Trends and Developments


Authors



Much Shelist, P.C. is a firm of approximately 100 attorneys who focus on business counselling, transactional law and litigation for businesses of all sizes. The firm has offices in Chicago, Illinois and Newport Beach, California. Clients include financial institutions, private equity groups, public and private companies, middle-market businesses, families and high net worth individuals. Much attorneys help private equity funds and their portfolio companies do what they do best: acquire, build and sell entrepreneurial businesses across the country. With more than half a trillion dollars invested by private equity companies in American businesses each year, Much helps make these investments successful. Because Much attorneys intimately understand the needs of both the private equity firm and the entrepreneurial business, they are well positioned to negotiate and close deals on an efficient and value-added basis. The team offers services in platform acquisitions, add-on acquisitions, leveraged recapitalisations, management buyouts and more.

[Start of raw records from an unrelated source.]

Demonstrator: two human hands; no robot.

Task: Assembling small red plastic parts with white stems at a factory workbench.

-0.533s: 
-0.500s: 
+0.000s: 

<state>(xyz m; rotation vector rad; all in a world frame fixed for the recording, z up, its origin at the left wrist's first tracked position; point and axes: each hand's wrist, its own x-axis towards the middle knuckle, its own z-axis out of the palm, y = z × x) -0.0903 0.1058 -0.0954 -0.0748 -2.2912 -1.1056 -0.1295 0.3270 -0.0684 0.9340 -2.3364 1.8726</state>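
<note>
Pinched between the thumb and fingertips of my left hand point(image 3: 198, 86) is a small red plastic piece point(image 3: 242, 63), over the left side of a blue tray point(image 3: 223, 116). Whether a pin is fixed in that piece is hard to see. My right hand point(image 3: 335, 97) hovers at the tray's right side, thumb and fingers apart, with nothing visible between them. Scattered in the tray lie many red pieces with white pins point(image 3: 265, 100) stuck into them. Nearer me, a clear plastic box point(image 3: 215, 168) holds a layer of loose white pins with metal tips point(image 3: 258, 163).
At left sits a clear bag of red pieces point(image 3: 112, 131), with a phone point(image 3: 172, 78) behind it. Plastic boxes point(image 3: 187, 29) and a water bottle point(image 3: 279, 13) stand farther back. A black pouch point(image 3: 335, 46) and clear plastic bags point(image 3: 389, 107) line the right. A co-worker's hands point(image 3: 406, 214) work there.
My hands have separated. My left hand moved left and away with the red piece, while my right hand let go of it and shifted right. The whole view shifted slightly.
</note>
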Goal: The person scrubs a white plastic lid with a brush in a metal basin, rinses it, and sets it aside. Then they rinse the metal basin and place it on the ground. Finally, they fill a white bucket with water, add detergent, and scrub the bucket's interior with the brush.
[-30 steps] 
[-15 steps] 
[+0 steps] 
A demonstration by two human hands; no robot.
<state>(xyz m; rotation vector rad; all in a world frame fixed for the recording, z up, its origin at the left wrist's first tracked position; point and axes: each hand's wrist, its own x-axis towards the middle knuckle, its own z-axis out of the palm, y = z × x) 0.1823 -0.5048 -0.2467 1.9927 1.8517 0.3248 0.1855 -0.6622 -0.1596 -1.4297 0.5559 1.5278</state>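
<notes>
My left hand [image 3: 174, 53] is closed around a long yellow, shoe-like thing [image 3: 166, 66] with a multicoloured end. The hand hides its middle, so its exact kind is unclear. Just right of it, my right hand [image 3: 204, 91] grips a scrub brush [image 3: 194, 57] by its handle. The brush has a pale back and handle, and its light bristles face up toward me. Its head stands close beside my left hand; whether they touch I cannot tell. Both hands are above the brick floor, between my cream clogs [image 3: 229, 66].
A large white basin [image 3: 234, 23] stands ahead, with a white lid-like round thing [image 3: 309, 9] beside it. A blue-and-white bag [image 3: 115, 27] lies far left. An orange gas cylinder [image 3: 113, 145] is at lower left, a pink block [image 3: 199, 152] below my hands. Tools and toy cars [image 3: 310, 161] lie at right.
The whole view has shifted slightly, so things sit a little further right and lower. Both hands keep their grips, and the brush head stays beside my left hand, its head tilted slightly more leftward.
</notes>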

Trends and Developments in Private Equity and M&A in the United States and Illinois: The Middle Market’s Moment

In the wake of a subdued 2024 and a slow start to 2025, there has been a steady uptick in M&A deal activity, particularly in the middle market. Over the past several months, deal flow has vastly increased across most markets, and industry participants – including funds, sponsors and strategics – appear increasingly optimistic about a more robust M&A environment for the remainder of 2025 and into 2026.

The tension between optimism for future deal flow and the drag of existing portfolio overhang was a defining feature of the M&A market of the past few years. Although there were several instances when the M&A market was poised to jump forward, certain macro-economic policies and political realities restrained growth. However, the story of this recent rebound appears to have significant tailwinds and is shaped by various market factors, including: (i) extended fund life cycles pressuring exits and promised returns to investors, (ii) a narrowing of valuation expectation gaps between buyers and sellers, which has persisted since the frothy pandemic M&A market of 2020-2022, (iii) post-pandemic revenue normalisation, which led to right-sized valuations, (iv) aggressive activity from strategics in certain sectors, (v) cooling of tariff-related issues and a strong belief that interest rates will be reduced in the near term, and (vi) a wide-ranging confidence in the continued growth of the economy.

With these drivers, the middle market is poised for increased activity in the months ahead.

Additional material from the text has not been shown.